• [Problem details] Reproduce the data that follows precisely.

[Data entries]
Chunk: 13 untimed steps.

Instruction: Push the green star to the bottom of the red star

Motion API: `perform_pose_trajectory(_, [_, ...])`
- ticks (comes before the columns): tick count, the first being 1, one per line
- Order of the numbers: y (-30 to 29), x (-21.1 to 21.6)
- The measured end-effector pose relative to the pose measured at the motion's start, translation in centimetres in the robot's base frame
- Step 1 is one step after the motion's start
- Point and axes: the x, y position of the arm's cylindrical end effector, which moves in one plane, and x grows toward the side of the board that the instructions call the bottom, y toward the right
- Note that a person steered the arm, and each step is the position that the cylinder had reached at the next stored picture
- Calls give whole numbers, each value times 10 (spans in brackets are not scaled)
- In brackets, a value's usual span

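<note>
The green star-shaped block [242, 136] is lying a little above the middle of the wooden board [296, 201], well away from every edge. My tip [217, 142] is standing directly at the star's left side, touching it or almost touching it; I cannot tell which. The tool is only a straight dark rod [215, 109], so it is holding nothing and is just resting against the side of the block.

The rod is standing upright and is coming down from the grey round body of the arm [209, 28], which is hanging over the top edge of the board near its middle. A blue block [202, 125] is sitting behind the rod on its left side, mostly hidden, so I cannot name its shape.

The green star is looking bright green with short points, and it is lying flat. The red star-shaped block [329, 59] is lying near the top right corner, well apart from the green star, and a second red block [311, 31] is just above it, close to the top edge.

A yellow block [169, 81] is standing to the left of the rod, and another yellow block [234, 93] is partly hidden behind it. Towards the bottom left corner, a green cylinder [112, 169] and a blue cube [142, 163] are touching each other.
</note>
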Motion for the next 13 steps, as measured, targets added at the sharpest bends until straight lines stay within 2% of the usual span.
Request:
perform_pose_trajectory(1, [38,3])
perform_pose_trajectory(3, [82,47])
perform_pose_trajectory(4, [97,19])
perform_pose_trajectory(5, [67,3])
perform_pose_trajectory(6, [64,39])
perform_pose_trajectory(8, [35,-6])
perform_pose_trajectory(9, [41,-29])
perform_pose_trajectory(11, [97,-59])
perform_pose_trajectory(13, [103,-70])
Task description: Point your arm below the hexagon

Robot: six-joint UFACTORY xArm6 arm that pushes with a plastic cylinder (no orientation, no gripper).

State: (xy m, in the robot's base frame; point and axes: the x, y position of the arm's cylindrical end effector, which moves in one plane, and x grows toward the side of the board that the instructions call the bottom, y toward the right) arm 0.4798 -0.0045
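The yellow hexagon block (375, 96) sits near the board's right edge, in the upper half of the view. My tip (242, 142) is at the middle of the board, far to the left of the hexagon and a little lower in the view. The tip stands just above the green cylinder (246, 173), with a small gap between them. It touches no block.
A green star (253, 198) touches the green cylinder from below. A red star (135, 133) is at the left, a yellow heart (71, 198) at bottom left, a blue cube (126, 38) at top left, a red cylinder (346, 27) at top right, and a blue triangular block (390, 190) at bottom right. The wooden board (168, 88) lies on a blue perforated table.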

• [Exercise output]
Chunk: 13 untimed steps.

Instruction: Push the green star to the bottom of the red star

Motion API: `perform_pose_trajectory(_, [_, ...])`
- ticks (comes before the columns): tick count, the first being 1, one per line
- Order of the numbers: y (-30 to 29), x (-21.1 to 21.6)
- The measured end-effector pose relative to the pose measured at the motion's start, translation in centimetres in the robot's base frame
- Step 1 is one step after the motion's start
- Point and axes: the x, y position of the arm's cylindrical end effector, which moves in one plane, and x grows toward the side of the board that the instructions call the bottom, y toward the right
- Note that a person steered the arm, and each step is the position that the cylinder had reached at the next stored picture
- Calls give whole numbers, each value times 10 (spans in brackets are not scaled)
- In brackets, a value's usual span

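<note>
The green star-shaped block [242, 136] is lying a little above the middle of the wooden board [296, 201], well away from every edge. My tip [217, 142] is standing directly at the star's left side, touching it or almost touching it; I cannot tell which. The tool is only a straight dark rod [215, 109], so it is holding nothing and is just resting against the side of the block.

The rod is standing upright and is coming down from the grey round body of the arm [209, 28], which is hanging over the top edge of the board near its middle. A blue block [202, 125] is sitting behind the rod on its left side, mostly hidden, so I cannot name its shape.

The green star is looking bright green with short points, and it is lying flat. The red star-shaped block [329, 59] is lying near the top right corner, well apart from the green star, and a second red block [311, 31] is just above it, close to the top edge.

A yellow block [169, 81] is standing to the left of the rod, and another yellow block [234, 93] is partly hidden behind it. Towards the bottom left corner, a green cylinder [112, 169] and a blue cube [142, 163] are touching each other.
</note>
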Motion for the next 13 steps, as measured, targets added at the sharpest bends until straight lines stay within 2% of the usual span.
Request:
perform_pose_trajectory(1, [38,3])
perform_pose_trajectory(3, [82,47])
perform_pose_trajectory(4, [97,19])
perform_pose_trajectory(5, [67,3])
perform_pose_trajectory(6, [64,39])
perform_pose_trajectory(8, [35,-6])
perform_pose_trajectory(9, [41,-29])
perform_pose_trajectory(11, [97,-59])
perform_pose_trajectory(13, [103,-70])
Task description: Point your arm below the hexagon

Robot: six-joint UFACTORY xArm6 arm that pushes with a plastic cylinder (no orientation, no gripper).

State: (xy m, in the robot's base frame; point and axes: the x, y position of the arm's cylindrical end effector, which moves in one plane, and x grows toward the side of the board that the instructions call the bottom, y toward the right) arm 0.4798 -0.0045
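The yellow hexagon block (375, 96) sits near the board's right edge, in the upper half of the view. My tip (242, 142) is at the middle of the board, far to the left of the hexagon and a little lower in the view. The tip stands just above the green cylinder (246, 173), with a small gap between them. It touches no block.
A green star (253, 198) touches the green cylinder from below. A red star (135, 133) is at the left, a yellow heart (71, 198) at bottom left, a blue cube (126, 38) at top left, a red cylinder (346, 27) at top right, and a blue triangular block (390, 190) at bottom right. The wooden board (168, 88) lies on a blue perforated table.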

No further output is needed for this exercise.